The problem – Which lines in the data below contain the word "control"? Copy each of them.

(Items listed in a dataset)
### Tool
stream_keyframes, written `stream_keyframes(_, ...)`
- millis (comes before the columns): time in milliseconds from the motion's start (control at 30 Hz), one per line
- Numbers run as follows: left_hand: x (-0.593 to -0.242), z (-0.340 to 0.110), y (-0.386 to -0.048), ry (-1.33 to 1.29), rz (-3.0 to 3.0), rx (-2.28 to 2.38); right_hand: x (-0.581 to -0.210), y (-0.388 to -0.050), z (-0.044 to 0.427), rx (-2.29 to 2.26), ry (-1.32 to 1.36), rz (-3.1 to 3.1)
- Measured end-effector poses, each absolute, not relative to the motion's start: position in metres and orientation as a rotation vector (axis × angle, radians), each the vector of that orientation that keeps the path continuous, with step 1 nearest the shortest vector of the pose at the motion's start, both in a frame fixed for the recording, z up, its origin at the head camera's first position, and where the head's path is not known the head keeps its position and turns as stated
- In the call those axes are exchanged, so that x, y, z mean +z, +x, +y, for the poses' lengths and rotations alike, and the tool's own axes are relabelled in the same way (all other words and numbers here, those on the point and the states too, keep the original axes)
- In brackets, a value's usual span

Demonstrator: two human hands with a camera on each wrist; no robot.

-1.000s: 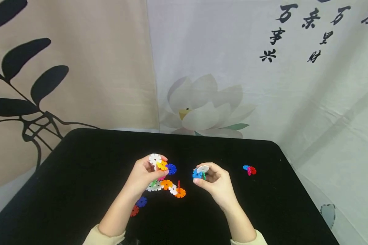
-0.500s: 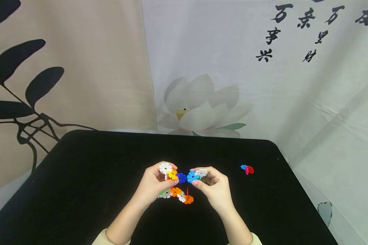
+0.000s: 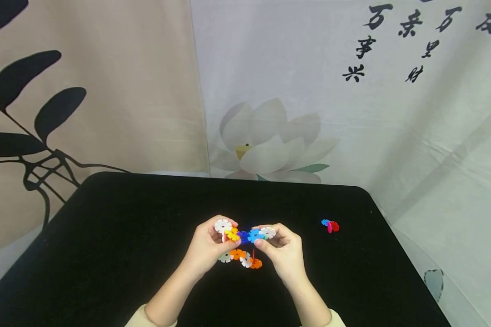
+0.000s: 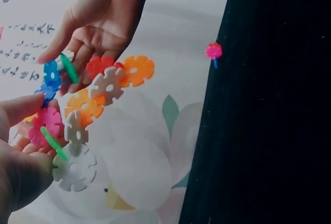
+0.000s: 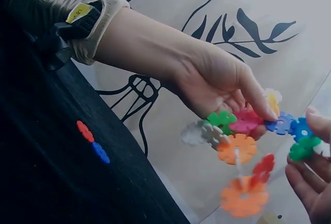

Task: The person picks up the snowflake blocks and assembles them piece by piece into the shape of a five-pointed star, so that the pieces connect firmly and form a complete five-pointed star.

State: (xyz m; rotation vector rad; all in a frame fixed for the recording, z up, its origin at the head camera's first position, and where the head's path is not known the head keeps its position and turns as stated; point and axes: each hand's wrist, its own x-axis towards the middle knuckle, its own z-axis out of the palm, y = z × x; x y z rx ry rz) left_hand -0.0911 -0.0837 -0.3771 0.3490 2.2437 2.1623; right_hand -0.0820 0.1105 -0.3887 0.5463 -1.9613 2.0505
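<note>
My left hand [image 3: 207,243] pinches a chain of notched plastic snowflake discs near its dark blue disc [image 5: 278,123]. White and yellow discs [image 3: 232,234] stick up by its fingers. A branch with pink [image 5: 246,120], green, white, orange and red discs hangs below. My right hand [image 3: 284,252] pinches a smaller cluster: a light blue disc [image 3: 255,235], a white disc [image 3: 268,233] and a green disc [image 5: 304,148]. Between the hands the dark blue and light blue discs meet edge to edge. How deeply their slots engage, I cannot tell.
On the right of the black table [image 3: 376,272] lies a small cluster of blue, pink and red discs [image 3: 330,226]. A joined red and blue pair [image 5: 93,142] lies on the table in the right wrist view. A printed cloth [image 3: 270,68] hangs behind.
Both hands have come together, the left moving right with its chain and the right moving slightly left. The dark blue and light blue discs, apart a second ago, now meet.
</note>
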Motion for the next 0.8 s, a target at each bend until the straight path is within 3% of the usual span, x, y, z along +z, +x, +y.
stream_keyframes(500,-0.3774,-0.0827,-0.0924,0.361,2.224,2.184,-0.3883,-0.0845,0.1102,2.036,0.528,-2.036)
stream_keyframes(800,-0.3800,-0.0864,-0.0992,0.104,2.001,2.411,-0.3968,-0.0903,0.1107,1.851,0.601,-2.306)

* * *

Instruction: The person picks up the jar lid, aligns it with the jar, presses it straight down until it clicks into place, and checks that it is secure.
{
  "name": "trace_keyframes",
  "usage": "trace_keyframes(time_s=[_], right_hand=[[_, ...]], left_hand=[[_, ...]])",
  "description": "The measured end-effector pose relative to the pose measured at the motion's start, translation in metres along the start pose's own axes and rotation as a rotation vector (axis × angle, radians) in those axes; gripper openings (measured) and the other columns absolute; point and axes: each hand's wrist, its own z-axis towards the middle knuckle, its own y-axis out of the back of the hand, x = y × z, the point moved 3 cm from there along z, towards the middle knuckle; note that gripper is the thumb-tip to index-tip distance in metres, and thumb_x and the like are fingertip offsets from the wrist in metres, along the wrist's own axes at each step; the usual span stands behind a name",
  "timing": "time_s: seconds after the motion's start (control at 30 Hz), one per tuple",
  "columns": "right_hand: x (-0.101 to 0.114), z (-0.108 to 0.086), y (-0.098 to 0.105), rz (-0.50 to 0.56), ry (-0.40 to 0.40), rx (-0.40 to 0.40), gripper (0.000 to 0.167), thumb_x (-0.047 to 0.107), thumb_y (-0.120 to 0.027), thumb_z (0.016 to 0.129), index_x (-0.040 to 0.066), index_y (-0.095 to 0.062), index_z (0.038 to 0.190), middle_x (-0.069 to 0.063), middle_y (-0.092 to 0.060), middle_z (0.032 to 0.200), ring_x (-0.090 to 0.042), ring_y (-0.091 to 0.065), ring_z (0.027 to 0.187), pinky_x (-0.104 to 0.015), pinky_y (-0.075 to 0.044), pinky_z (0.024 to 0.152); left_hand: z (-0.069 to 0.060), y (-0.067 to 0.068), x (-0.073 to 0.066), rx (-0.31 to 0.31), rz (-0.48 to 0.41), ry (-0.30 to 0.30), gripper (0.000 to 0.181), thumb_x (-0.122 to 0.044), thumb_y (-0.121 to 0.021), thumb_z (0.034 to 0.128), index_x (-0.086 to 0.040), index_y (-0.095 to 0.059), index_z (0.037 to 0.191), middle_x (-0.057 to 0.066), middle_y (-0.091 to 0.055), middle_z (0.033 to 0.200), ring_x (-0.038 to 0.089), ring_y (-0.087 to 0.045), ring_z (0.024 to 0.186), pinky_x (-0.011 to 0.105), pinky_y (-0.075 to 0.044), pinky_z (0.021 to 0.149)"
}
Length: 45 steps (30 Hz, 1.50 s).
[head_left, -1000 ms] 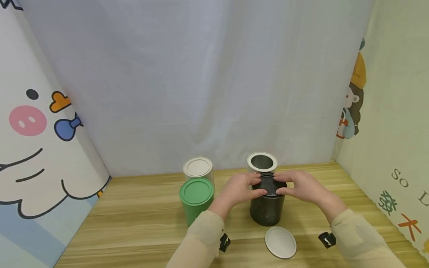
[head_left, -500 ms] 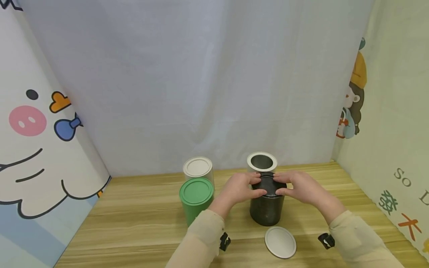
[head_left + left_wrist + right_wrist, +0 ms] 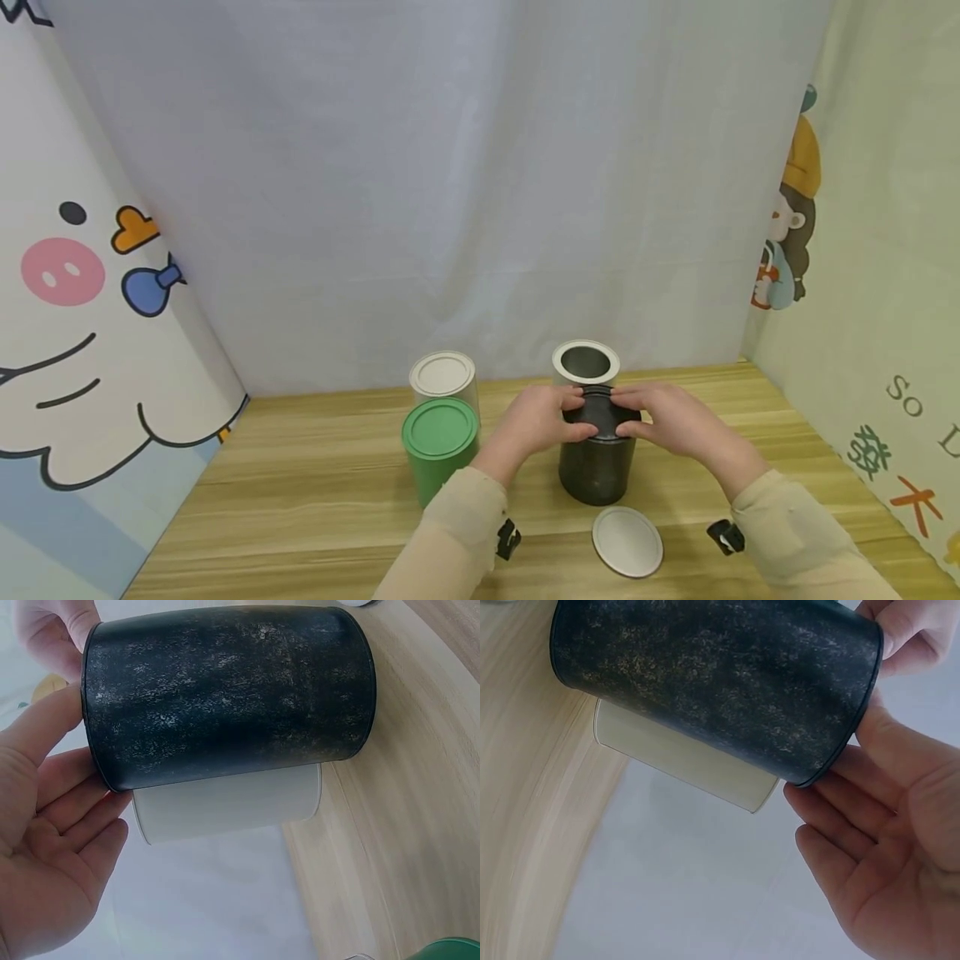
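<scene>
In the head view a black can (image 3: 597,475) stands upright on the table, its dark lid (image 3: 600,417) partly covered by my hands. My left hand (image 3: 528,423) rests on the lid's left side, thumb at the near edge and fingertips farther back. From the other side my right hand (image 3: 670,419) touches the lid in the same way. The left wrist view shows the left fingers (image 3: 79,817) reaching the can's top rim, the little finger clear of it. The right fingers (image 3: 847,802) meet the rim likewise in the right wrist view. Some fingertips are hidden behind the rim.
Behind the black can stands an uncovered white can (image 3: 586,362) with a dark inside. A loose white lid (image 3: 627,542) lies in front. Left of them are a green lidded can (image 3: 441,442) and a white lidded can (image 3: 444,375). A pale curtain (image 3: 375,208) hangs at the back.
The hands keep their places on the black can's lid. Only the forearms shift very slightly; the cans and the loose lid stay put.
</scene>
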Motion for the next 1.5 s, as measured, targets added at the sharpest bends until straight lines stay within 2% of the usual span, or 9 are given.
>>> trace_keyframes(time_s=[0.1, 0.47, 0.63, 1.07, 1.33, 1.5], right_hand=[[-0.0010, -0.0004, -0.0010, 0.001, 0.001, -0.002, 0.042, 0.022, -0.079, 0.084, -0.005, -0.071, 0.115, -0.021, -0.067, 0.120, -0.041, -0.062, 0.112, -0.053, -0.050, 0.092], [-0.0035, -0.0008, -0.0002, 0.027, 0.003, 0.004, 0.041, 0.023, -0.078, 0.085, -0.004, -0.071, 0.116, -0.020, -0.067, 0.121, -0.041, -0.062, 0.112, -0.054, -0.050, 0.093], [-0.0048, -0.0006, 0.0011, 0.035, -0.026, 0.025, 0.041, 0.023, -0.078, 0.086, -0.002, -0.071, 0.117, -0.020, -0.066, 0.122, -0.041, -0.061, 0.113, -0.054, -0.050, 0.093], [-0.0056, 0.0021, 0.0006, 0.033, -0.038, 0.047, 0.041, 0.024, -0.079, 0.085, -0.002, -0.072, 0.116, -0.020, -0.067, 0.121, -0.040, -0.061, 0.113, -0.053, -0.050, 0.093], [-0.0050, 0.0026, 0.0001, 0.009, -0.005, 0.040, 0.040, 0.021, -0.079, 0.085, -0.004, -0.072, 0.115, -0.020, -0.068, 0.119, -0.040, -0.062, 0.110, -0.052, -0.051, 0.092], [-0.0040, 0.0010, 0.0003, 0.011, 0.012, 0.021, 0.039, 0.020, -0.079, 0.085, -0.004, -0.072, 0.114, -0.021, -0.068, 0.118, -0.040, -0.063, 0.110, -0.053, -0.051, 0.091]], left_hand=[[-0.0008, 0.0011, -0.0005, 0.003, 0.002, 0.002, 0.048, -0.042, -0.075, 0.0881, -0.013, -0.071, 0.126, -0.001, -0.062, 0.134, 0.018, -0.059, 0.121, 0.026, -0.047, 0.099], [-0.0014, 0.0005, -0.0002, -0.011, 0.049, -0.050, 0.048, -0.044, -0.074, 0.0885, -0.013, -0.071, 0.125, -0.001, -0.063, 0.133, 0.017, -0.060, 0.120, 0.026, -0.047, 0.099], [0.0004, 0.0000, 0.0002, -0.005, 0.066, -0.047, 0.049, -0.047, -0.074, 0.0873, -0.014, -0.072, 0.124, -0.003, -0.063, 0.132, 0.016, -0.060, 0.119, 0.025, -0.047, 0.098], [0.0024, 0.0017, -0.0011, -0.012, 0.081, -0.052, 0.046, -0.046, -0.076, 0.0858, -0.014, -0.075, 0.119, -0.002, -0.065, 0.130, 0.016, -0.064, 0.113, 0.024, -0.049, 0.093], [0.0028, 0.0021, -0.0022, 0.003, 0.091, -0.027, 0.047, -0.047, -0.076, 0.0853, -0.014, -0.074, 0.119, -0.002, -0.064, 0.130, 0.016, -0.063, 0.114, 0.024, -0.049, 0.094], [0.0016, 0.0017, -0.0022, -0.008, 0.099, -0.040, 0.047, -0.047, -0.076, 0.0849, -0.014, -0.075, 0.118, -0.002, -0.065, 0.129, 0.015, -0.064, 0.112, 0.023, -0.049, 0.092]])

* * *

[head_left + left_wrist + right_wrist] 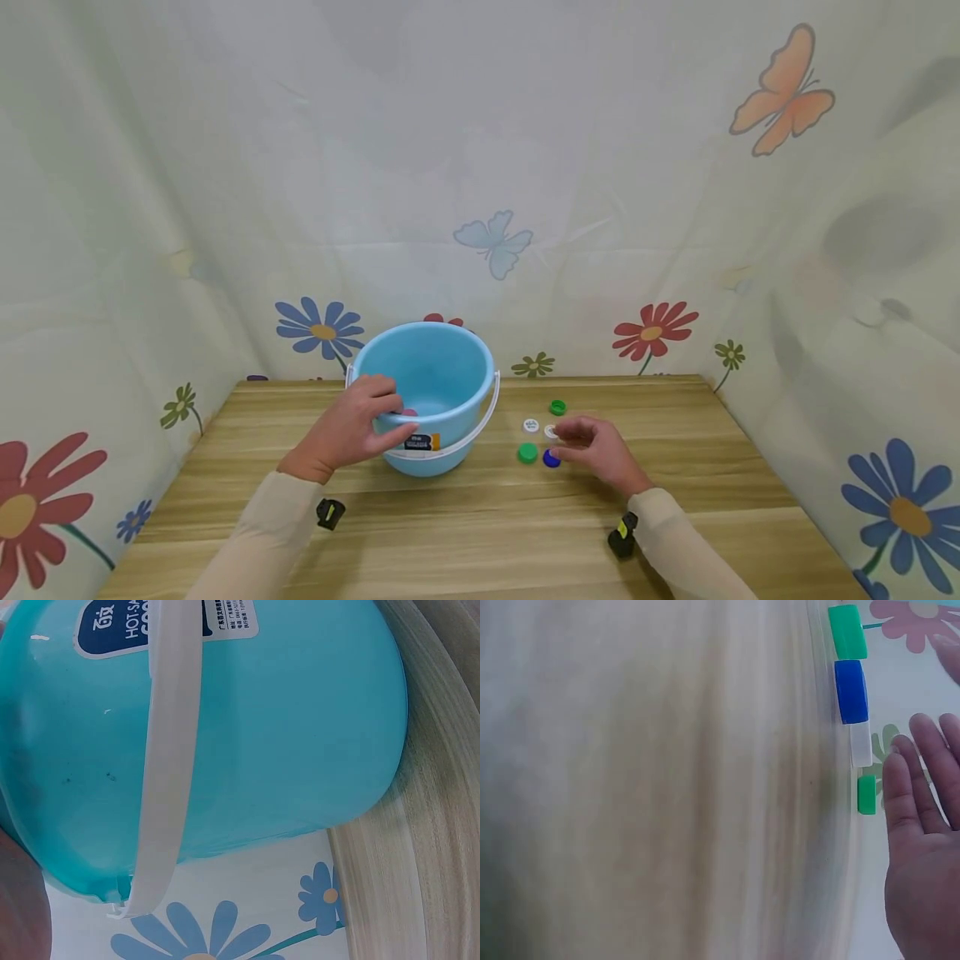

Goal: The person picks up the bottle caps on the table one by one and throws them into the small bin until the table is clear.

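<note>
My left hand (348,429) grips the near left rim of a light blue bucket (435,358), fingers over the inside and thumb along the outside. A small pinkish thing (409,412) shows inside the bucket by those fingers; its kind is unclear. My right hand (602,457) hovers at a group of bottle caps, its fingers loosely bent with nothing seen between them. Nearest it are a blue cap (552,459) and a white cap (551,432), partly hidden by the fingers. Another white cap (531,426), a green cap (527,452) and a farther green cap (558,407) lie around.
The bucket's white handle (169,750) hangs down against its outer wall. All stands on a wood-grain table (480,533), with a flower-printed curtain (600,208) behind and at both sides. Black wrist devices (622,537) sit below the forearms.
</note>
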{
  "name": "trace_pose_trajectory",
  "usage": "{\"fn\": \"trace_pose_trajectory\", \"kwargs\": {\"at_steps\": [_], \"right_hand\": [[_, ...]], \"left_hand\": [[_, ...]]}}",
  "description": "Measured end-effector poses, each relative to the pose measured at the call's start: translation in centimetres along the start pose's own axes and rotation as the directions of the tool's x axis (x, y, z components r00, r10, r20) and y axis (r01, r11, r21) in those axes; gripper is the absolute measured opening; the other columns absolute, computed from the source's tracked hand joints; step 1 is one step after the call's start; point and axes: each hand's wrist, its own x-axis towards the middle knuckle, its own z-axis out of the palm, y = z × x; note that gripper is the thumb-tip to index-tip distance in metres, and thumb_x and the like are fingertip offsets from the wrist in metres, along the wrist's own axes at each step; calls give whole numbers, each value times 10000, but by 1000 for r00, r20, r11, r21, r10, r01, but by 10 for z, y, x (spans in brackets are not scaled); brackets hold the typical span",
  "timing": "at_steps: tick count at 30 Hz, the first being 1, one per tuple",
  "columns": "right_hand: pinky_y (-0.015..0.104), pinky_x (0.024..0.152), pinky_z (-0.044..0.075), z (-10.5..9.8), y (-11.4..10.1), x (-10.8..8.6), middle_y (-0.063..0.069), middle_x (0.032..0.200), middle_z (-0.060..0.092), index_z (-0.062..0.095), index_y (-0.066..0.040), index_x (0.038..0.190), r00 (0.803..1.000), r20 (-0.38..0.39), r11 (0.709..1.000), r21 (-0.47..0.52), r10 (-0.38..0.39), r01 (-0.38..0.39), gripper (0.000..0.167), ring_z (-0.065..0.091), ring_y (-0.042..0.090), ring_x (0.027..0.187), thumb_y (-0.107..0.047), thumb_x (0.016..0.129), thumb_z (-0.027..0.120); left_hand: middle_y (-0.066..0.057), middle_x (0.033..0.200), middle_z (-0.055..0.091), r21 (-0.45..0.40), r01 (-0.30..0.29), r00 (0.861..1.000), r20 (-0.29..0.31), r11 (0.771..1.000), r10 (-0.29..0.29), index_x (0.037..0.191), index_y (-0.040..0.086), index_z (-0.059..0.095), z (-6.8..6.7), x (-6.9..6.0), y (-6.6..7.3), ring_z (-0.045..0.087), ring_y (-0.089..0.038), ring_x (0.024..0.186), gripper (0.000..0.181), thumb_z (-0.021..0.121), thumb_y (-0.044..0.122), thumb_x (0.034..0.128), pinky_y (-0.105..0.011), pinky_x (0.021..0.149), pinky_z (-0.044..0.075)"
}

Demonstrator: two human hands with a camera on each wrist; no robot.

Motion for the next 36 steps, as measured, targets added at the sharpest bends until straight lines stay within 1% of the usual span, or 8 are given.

Answer space –
- millis (comes before the columns): time in milliseconds from the motion's start (control at 30 Hz), one per line
  "timing": "time_s: seconds after the motion's start (control at 30 Hz), one per tuple",

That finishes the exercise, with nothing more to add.